WHAT TO DO =
Using the listing below, set down each line from the line containing "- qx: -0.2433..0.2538" through the line containing "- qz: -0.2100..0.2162", both ends included, exactly and with nothing added.

EXERCISE DATA =
__________________________________________________
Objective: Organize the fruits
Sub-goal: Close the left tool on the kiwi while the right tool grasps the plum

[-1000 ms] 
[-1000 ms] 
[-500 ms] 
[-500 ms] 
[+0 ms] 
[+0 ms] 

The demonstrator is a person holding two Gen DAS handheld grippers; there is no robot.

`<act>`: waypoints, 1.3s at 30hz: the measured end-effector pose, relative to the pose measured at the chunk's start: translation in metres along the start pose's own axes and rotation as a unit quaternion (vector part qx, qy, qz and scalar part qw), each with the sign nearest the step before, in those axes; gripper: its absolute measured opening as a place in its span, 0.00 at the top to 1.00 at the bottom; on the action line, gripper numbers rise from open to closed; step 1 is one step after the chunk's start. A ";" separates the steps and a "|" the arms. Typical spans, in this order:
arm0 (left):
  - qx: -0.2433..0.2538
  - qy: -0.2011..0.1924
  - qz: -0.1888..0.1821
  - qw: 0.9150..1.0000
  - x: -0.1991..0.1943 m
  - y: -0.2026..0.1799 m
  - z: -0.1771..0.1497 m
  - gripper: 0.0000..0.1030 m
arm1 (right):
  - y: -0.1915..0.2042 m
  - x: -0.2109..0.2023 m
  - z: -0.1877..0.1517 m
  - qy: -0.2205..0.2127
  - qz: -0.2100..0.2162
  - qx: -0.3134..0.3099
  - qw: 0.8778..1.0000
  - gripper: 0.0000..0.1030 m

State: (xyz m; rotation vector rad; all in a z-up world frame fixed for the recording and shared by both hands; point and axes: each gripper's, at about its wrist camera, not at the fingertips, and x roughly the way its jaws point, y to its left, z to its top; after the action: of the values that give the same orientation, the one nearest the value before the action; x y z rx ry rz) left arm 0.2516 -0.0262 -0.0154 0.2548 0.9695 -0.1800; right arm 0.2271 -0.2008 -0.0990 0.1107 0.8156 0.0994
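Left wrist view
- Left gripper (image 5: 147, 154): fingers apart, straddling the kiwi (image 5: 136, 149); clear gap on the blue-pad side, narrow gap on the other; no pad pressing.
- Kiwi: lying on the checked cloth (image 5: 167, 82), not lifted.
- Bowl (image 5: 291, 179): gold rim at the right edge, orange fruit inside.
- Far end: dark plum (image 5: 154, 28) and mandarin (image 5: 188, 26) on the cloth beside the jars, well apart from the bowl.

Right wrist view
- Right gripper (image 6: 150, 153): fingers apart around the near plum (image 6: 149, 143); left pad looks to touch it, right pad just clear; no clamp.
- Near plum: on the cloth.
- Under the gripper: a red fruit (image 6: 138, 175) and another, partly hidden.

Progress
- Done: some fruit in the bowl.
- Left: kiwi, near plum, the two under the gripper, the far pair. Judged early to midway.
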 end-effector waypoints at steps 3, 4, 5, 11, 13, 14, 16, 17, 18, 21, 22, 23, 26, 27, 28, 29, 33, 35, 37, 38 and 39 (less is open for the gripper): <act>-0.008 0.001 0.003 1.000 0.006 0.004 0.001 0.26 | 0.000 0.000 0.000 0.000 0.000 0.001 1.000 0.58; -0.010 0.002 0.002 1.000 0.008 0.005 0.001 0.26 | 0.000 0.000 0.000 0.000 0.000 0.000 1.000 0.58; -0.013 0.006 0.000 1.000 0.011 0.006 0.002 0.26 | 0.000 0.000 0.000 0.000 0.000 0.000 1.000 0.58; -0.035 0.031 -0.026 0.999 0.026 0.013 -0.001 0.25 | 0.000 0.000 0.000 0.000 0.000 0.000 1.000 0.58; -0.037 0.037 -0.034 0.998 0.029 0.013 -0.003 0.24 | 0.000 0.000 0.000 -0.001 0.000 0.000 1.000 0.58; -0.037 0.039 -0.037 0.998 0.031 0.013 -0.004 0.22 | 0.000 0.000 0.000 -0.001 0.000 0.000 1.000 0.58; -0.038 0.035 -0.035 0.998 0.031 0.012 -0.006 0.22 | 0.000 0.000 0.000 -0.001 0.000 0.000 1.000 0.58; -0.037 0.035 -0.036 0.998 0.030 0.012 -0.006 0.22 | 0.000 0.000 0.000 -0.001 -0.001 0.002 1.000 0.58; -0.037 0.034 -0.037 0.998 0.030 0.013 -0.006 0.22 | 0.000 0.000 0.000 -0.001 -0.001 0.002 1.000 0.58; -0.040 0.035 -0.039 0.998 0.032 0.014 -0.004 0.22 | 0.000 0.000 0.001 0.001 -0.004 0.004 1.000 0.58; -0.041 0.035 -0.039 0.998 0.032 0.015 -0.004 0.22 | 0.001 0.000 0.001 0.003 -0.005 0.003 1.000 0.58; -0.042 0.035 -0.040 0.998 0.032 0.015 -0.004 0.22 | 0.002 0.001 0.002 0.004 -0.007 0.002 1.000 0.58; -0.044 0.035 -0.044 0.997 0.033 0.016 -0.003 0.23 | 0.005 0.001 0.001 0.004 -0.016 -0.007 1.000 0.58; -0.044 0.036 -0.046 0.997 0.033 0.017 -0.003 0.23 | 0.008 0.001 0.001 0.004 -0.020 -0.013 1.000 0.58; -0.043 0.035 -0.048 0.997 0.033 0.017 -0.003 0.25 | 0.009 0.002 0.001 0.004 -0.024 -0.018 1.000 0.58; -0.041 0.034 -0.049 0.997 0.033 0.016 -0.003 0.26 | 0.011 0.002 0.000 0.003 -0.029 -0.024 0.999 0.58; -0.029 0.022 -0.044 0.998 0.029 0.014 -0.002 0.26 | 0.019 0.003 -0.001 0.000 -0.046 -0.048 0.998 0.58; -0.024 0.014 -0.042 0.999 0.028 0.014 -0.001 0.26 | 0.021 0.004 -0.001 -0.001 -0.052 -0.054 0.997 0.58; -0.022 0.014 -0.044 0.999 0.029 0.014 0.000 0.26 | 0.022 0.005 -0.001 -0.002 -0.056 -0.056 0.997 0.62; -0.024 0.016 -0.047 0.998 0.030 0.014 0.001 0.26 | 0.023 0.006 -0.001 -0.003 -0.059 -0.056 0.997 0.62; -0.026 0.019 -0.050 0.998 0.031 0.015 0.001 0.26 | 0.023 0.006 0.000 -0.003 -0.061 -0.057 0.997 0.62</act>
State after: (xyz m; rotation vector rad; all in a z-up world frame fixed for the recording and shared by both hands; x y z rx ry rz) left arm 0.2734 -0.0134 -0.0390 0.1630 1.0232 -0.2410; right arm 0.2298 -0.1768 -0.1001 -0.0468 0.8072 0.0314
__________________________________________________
EXERCISE RESULT =
  - qx: -0.2433..0.2538
  - qy: -0.2011..0.1924
  - qz: -0.1888..0.1821
  - qw: 0.9150..1.0000
  - x: -0.1991..0.1943 m
  - y: -0.2026..0.1799 m
  - z: -0.1771..0.1497 m
  - gripper: 0.0000..0.1030 m
arm1 (right):
  - y: -0.1915..0.2042 m
  - x: -0.2109..0.2023 m
  - z: -0.1877..0.1517 m
  - qy: -0.2205..0.2127
  - qz: -0.2100..0.2162

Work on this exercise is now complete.